Martha grabs me in an awkward embrace, my torso bending toward her while my butt hovers over my wooden chair, hands pinned to my sides. When she lets go, I sort of fall right into my seat.

  “Well!” I say. “That was a bit unexpected.”

  “Yes,” she agrees. “It’s odd for me to admit, even to myself, but it seems that I am happy to see you alive.” She smiles sadly.

  “Gee, thanks.”

  “The thing is…” she begins, and then, thinking better of it, stops herself.

  I am intrigued; I want to know where this is heading. “Please, continue.”

  “I…I get the sense that you despise me. Don’t shake your head at me, Lauren, and try to deny it. I see it in your eyes, have always seen flashes of hatred there. And I just want to know why.” She rubs her hand against her forehead, as if she’s in pain from all this thinking, and instantly I know: Botox! That’s why she looks so much younger today, and that’s why she was at Dr. Grossman’s on Tuesday.

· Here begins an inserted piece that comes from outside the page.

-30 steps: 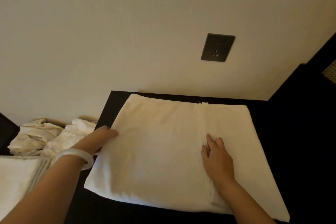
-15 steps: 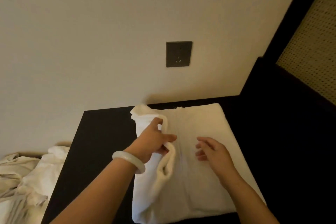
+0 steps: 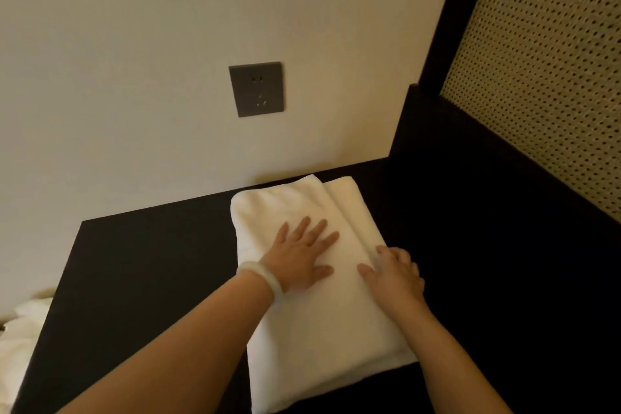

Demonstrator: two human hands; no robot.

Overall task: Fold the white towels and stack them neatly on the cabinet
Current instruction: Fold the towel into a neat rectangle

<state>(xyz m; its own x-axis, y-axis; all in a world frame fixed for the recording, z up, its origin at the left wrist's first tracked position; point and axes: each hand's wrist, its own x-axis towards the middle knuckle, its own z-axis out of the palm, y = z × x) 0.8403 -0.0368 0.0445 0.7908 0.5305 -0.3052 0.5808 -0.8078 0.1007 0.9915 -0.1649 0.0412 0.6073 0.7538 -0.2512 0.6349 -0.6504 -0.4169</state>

  The world truly is full of surprises.

  Then I remind myself: Focus, Lauren. Tell her why you hate her.

  And then, Why do you hate her?

  If there is one thing I have learned this week, it’s to cut through the bullshit and be honest, with myself first, and then (mostly) with others, even if that means I’m not going to come out looking perfect. I’m thinking of Lenny. I’m thinking of Kat, and Jodi, and, for the most part, of Doug. “I hate you because you hate me!”

  There. That was easier than I thought.

  Though now that I hear it out loud, it sounds really stupid and childish.

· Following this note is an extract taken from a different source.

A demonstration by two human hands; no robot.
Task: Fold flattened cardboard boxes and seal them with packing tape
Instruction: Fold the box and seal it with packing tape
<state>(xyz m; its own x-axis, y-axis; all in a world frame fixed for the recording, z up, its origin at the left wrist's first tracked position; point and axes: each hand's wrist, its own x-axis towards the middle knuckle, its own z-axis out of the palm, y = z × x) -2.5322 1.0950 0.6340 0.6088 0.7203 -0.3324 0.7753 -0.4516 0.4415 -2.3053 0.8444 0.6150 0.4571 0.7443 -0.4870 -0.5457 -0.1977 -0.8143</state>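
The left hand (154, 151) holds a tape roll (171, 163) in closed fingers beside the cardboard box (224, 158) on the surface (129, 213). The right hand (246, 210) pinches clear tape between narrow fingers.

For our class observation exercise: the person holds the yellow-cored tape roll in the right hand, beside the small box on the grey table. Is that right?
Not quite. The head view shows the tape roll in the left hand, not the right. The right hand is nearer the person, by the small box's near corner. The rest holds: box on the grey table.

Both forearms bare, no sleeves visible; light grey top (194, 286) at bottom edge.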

  Like we’re middle schoolers.

  “This is about the department chair position, isn’t it?” Martha twitches.

  A week ago, my answer would have been a quick yes. But now, with everything that I’ve experienced and reflected on this week, I have to stall for a moment, to consider my response.

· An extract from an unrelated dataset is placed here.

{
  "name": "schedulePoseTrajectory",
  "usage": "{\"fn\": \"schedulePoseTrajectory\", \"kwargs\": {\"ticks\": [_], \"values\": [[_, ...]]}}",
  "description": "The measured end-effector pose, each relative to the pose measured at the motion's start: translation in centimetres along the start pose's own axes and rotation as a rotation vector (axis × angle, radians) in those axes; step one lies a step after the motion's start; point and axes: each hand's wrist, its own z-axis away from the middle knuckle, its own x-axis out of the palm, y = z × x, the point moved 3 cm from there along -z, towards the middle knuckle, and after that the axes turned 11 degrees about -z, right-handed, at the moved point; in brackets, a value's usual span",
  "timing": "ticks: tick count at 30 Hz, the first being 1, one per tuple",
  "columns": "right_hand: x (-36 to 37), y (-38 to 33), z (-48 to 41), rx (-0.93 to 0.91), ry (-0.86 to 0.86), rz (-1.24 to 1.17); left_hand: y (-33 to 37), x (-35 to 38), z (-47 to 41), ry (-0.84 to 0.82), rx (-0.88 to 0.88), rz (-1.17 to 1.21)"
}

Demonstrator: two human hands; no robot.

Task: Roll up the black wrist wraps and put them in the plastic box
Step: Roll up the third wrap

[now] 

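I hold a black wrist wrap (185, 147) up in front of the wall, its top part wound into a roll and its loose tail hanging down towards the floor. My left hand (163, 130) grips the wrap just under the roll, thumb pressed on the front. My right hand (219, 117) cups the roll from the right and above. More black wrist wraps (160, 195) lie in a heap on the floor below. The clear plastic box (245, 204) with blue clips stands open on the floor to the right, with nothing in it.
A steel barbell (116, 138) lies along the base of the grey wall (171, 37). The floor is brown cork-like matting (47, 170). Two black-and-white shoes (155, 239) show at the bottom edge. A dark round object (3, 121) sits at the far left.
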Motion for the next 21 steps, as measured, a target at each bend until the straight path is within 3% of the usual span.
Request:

  I tear off a corner of the scone and try to chew. It’s stale and dry and I end up coughing bits of pastry into the space between us. Cool, Lauren, keep it cool. I imagine myself at the Clevelander with Tim Cubix, crying together over the way life is messy and, therefore, beautiful. I sip from the coffee cup and answer. “At some point I guess it was about that job. But now, it’s about so much more than that, you can’t even imagine.”

  I tell her just enough about my trip to Miami to make it sound more like a soul-searching weekend at a retreat in India than the complete and utter pleasure bender that it was.

  “I can’t imagine wanting to escape, hmm?” she says, her hands folded tightly over the pocketbook in her lap. “Lauren, do you even know anything about me?”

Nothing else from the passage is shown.